Dias concluded: “It is with unflinching confidence in such a process that we have taken the conscious decision to train the present generation of the working class and the youth in the lessons of the 1917 Revolution so they can play the leading role in the coming revolutionary struggles under the banner of Trotskyism—the program of socialist internationalism.”

The audience warmly received the screening of Tsar to Lenin, which was preceded by a brief introduction by SEP political committee member Pani Wijesiriwardane. Indicating intense interest, books worth nearly 10,000 rupees were sold at the SEP literature table and more than 11,000 rupees donated to the party’s building fund.

After the meeting, several audience members gave comments to the WSWS.

Anusha, a political science student said: “Although I had heard about the Russian Revolution I didn’t have a detailed knowledge of it.

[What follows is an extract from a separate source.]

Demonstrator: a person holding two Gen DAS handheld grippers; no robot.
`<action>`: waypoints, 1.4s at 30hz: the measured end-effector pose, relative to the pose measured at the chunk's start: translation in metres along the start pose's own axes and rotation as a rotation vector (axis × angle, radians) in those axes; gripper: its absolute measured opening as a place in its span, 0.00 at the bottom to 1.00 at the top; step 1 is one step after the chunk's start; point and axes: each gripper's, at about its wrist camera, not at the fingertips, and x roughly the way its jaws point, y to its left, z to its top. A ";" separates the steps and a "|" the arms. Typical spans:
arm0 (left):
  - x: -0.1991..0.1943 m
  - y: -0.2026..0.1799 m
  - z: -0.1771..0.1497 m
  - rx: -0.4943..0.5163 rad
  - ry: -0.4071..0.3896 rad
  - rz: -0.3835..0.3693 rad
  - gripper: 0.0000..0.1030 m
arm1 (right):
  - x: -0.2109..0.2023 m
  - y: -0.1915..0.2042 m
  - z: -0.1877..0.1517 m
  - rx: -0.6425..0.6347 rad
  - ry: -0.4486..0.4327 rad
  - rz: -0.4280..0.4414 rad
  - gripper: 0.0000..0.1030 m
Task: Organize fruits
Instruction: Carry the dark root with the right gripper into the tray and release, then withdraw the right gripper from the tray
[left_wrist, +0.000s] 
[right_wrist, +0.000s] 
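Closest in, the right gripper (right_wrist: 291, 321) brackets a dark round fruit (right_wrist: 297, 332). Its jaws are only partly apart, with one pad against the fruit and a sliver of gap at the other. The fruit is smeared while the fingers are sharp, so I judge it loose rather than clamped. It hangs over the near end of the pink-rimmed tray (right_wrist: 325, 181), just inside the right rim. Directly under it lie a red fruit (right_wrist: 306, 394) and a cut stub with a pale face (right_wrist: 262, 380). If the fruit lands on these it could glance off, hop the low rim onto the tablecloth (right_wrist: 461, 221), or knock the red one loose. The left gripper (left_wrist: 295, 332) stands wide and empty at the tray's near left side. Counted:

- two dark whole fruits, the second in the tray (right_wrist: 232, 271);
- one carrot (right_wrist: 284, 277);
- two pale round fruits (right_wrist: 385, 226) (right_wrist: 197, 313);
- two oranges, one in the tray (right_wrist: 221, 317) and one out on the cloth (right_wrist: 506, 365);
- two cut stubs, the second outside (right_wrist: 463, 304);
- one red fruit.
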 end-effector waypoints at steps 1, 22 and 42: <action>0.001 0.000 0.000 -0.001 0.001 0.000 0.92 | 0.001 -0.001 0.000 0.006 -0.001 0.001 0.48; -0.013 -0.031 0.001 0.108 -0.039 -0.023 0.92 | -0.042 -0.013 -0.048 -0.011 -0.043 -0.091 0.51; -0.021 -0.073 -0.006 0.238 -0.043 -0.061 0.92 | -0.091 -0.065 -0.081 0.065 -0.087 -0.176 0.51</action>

I became curious to know what socialism is after meeting IYSSE campaigners. I have now read The Historical and International Foundations of the SEP. After listening to the speeches here, my understanding of the contents of that book, particularly on the background in which the Fourth International was founded, further developed. I like socialism as a social system, offering equal opportunities for all.”

Ajith, a doctor, said: “I was working for the JVP [Janatha Vimukthi Peramuna] until a breakaway faction formed the FSP in 2012. I am disillusioned with both these parties. I have been following WSWS and SEP because I felt the working class needs an alternative. I attended this meeting because I think educating people with the lessons of the great October Revolution is very important today for future struggles.”